私たちはもう少し、この問題に対して賢く立ち回るべきなのではないか。本書を読んだ感想をひとことでいうと、そういうことだ。言いたいこと、言うべきことはたくさんある。だからこそ、説明すればわかってもらえると脳天気に思い込んだり、自分は悪くないと子どもっぽく当たり散らしたりするのではなく、引くべきところは引いて、仲間を増やして、絡み合った糸を1本1本粘り強く解きほぐすように個々の問題に取り組んでいくことが必要だろう。それは強がってチキンゲームに走るよりよほど知恵と勇気のいることだが、他のどの国のためでもなく、日本と日本人のためにこそ必要なのではないだろうか。
アマゾンのレビューを見ていたら、「非論理的」という批判的な意見があった。先方、つまり著者が接した元捕虜たちの意見ばかりに寄りすぎではないか、という指摘だとすれば、私もそういう部分を感じないではなかった。日英関係全体からみればごく一部の話ではないか、取り扱いが非対称で不公平ではないか、と。しかし、この問題が日英関係にとげのように刺さった状態で放置されているのも事実だ。そうさせている「原因」は確かに日本の中にもあり、その「原因」が今も日本と日本人を傷つけ続けていることは、つい先日のあれこれでも明らかだ。その意味で、これは終わった話ではないし小さな話でもない。

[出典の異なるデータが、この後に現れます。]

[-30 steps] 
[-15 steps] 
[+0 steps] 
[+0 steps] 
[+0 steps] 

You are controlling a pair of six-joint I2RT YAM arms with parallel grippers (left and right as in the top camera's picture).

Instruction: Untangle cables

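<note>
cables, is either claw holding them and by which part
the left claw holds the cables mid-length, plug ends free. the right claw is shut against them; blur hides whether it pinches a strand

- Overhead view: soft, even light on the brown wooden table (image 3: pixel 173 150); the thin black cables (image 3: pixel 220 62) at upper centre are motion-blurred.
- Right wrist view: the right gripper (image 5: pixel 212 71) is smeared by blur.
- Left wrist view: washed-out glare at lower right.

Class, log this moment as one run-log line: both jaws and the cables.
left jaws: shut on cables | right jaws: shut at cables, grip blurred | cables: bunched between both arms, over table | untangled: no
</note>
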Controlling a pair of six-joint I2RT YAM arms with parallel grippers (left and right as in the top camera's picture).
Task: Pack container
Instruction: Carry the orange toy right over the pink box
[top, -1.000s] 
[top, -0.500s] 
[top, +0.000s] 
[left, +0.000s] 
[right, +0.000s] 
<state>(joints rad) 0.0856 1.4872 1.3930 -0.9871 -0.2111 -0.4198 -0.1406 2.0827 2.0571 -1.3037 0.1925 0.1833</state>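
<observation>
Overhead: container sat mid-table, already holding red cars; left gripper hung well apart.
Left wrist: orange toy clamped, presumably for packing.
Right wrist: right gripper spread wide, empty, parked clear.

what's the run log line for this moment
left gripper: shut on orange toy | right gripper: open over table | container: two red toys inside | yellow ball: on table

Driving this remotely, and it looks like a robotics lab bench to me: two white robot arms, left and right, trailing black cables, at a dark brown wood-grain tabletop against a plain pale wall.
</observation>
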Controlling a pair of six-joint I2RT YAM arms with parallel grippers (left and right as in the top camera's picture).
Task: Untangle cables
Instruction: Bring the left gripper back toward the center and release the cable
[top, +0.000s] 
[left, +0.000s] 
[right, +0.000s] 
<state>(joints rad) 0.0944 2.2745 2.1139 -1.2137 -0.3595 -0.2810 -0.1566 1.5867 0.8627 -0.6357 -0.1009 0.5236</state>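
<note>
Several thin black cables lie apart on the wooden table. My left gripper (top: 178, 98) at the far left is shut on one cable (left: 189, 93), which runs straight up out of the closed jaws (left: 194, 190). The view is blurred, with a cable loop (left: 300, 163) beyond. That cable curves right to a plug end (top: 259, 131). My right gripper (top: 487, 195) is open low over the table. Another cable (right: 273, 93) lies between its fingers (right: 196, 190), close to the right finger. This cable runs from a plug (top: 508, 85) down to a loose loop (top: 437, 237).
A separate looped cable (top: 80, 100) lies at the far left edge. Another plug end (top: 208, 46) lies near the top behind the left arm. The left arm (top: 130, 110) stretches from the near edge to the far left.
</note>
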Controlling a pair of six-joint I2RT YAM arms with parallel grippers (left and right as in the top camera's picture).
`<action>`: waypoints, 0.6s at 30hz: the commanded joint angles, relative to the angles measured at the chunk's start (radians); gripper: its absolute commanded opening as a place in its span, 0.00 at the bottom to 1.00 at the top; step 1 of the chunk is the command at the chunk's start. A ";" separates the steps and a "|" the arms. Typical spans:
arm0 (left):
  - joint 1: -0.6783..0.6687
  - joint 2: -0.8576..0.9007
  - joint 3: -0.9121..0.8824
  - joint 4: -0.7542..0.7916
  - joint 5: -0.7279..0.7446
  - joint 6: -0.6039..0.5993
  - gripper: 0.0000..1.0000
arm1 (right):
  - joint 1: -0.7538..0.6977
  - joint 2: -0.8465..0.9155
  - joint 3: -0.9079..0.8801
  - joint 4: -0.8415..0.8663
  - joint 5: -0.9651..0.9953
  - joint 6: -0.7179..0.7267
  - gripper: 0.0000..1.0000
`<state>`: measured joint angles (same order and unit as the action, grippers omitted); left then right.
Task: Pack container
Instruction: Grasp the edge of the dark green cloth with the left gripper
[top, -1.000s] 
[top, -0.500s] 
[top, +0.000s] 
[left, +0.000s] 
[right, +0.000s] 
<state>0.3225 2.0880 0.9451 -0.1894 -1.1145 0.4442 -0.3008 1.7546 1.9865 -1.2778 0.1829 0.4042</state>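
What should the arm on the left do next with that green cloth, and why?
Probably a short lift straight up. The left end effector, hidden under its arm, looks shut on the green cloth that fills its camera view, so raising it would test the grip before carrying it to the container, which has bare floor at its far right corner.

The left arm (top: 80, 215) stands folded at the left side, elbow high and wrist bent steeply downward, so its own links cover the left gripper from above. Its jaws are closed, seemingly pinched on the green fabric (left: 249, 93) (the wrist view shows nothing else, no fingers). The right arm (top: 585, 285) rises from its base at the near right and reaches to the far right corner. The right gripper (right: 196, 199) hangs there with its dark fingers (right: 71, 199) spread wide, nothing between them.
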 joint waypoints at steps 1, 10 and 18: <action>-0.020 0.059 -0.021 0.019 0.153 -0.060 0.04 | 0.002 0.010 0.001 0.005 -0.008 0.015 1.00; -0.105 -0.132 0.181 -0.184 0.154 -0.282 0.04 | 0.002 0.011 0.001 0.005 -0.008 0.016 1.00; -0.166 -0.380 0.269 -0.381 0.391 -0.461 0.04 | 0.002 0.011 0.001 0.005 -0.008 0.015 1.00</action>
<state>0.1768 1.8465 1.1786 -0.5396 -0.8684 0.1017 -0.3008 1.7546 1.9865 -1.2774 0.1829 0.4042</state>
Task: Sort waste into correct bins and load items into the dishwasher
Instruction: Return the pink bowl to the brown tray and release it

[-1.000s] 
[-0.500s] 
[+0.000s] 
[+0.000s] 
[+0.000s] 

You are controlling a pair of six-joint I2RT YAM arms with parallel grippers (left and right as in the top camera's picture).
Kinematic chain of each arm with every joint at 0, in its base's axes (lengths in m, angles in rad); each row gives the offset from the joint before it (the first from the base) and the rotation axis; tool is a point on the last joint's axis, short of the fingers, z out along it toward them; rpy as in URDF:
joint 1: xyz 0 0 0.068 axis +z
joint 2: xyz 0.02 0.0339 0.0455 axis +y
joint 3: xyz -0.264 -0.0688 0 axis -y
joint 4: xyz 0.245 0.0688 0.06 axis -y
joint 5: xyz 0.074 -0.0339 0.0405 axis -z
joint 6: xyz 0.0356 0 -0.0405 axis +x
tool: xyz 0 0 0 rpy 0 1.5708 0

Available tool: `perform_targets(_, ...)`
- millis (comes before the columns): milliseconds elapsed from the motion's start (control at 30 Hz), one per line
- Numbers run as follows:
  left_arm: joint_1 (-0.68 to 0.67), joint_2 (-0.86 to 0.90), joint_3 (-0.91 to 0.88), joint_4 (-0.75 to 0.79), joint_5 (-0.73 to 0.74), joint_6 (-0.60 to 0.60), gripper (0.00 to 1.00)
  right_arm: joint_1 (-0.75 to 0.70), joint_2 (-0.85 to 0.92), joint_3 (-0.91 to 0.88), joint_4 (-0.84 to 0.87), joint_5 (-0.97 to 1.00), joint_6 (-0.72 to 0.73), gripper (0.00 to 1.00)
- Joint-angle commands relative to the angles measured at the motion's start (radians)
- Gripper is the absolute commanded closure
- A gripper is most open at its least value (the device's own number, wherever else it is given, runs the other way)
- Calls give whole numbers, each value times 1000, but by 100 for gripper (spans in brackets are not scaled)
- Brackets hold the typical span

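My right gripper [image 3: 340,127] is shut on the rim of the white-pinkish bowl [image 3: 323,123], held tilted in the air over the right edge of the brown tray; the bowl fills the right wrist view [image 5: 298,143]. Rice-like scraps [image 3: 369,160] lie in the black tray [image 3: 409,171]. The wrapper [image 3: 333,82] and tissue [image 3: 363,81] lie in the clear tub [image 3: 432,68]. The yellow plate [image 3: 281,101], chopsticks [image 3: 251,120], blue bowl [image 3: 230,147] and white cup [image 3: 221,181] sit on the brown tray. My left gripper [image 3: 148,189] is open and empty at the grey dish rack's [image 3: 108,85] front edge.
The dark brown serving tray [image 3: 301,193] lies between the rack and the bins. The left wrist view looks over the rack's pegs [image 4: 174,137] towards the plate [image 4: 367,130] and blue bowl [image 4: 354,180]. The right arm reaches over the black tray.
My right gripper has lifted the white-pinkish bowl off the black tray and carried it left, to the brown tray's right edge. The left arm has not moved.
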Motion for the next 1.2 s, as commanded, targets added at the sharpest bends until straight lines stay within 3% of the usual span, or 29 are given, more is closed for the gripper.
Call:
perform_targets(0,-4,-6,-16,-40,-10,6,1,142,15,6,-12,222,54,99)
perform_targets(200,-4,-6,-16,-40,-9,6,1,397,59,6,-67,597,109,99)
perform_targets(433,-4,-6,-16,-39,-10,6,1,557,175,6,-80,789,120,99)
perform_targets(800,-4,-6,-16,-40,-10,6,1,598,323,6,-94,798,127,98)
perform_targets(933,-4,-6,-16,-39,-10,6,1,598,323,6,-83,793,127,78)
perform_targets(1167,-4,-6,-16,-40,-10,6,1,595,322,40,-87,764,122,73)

内輪でしか通用しない理屈をいくら「ていねいに説明」しても、理解を得ることはできないだろう。不公平な話だと思うが、そんな状況がなぜ生じたのか、考えてみるといい。そしてこの「非対称性」は、問題自体についてもいえる。英国にとって「ごく一部」の人の問題であったとしても、私たちにとっては全体に影響を及ぼす問題だ。これを放置し日本と日本人を傷つけ続けることの方が、私には非論理的と思える。
というわけで本書、全部が全部賛同、という人でない人にこそお勧め。いろいろ異論はあると思うけど、まずは読んでみるといい。たとえ賛同できない部分があるとしても、考えるいいきっかけになると思う。新本が手に入りにくい状況っぽいが、増刷希望。というかkindle化希望。